Federal Jury Acquits Terror Prosecutor (Detroit News) “In a rebuke to the U.S. Justice Department, a federal jury on Wednesday found former federal prosecutor Richard Convertino and his co-defendant, Harry ‘Ray’ Smith, not guilty of obstruction of justice and other charges related to Convertino’s prosecution of a terror trial in 2003,” reports the Detroit News. (See the Sep. 7 newsletter.) Though a “high-profile trial in 2003 convicted two of the four defendants of terrorism-related charges, the case unraveled amid allegations of prosecutorial misconduct. The Justice Department asked U.S. District Judge Gerald E. Rosen to throw out the terror convictions in 2004. Convertino resigned in 2005 and was indicted by a grand jury a year later.” [View article]

10-Year-Old May Face Wildfire Arson Charges (Los Angeles Times) “Prosecutors grappled on Wednesday with what charges, if any, to file against the 10-year-old boy who admitted he set a fire last week that charred more than 38,000 acres and destroyed 21 homes in northern Los Angeles County,” reports the Los Angeles Times. (See last week’s newsletter.) “… Though fire officials said it was unlikely that the boy would face criminal charges, they said that his parents could possibly be held civilly liable for the damage.” [View article]

United Nations News

UN Counterterrorism Meeting Produces Action Plan The Security Council’s Counter-Terrorism Committee wrapped up a meeting in Nairobi, Kenya, with a plan to boost border security.
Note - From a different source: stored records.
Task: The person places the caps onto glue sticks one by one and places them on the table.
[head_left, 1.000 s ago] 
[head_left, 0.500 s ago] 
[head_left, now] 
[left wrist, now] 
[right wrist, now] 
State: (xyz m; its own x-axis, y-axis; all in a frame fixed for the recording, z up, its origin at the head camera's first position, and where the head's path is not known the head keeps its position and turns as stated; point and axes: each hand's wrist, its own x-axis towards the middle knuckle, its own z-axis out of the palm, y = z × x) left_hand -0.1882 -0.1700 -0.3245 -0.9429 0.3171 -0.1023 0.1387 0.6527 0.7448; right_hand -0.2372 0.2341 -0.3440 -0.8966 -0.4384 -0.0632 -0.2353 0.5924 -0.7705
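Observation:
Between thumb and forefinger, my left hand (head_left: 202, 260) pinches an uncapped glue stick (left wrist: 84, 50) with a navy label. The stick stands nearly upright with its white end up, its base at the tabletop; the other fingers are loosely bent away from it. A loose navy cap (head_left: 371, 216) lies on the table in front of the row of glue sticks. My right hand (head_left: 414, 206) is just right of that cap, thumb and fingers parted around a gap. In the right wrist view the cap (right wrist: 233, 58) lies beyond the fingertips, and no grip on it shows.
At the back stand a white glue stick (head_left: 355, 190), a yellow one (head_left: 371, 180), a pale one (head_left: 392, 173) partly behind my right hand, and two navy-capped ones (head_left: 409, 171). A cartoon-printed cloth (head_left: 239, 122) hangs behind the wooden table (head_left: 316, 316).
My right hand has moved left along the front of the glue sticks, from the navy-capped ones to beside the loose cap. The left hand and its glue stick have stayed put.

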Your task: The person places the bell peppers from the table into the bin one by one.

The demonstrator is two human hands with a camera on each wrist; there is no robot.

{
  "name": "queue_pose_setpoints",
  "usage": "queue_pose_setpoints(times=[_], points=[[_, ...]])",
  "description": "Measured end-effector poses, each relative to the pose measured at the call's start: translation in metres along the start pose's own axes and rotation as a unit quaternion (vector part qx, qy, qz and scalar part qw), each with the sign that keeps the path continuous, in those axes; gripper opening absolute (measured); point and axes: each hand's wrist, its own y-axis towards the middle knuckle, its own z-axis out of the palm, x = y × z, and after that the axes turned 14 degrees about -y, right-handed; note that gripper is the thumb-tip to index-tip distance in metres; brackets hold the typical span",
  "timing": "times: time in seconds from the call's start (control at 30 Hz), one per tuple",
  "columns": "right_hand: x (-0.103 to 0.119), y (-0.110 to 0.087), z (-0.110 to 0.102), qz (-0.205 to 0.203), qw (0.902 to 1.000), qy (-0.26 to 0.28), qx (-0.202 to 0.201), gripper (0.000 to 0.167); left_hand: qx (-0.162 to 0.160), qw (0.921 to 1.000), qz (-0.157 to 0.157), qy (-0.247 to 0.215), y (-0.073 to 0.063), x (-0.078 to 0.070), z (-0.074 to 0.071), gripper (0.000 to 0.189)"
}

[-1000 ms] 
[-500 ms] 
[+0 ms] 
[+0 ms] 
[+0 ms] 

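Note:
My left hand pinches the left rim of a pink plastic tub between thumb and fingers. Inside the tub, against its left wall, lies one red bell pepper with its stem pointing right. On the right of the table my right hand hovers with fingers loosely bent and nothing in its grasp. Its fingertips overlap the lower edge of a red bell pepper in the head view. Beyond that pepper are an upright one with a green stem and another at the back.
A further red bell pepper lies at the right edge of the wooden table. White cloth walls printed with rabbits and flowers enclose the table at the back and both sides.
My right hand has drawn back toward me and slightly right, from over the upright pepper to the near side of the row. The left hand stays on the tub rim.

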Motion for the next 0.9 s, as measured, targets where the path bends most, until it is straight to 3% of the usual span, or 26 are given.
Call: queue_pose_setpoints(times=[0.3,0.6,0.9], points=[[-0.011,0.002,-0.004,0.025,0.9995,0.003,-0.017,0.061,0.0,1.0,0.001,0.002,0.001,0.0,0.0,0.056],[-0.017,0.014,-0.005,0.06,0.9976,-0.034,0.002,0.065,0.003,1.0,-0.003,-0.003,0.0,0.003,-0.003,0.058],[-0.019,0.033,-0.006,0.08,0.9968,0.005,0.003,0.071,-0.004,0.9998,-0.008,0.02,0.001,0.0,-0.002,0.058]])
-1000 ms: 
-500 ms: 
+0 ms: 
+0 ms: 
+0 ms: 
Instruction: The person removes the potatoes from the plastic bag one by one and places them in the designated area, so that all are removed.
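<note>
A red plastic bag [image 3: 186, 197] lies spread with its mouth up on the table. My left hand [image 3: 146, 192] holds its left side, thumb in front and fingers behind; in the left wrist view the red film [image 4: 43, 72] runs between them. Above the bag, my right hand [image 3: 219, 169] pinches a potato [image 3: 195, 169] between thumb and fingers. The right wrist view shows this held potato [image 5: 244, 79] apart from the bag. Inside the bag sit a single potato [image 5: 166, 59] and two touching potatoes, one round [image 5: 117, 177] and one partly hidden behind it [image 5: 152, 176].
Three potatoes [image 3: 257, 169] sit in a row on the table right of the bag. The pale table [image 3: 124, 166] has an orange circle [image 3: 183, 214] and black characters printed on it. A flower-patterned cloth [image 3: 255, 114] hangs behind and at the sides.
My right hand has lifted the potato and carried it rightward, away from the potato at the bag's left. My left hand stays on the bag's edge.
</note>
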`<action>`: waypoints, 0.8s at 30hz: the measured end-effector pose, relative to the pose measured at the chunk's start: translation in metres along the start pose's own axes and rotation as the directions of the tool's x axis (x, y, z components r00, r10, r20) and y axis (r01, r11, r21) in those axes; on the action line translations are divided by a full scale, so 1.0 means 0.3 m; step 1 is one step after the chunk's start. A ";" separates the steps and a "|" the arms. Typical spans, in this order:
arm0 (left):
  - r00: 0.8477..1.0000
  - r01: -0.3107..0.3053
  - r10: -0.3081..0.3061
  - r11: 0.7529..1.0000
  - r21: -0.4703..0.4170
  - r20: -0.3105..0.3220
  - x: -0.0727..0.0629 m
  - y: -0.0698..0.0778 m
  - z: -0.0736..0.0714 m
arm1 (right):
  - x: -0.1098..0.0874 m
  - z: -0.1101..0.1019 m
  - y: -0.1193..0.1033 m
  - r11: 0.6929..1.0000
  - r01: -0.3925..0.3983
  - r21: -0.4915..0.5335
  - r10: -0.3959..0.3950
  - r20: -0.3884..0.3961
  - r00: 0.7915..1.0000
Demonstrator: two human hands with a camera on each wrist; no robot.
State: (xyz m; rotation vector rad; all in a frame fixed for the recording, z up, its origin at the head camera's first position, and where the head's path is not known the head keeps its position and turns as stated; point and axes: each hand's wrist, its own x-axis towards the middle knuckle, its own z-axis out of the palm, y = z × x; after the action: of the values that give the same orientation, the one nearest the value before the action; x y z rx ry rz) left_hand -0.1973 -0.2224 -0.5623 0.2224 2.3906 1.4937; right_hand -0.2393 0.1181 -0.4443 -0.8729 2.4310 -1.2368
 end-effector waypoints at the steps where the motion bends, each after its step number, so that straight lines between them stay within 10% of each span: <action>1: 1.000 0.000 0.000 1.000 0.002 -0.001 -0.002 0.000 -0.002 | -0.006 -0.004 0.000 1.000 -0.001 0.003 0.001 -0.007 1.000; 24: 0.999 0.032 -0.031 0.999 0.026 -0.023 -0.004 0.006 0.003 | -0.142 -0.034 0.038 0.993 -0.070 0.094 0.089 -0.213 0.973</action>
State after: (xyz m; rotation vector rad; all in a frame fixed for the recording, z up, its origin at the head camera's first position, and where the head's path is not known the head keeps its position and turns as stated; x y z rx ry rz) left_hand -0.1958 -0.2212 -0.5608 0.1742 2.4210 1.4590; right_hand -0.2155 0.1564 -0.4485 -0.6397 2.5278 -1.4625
The Committee and some three dozen international, regional, and subregional organizations intend to share information on border control and security matters, giving due regard to confidentiality of information, by providing guidance material on regional policies, legal instruments, and best practices. They also called for coordinated activities to encourage countries to develop plans and strategies to protect their borders and assistance to member states with devising strategies and policies to counter the scourge of terrorism. [View press release]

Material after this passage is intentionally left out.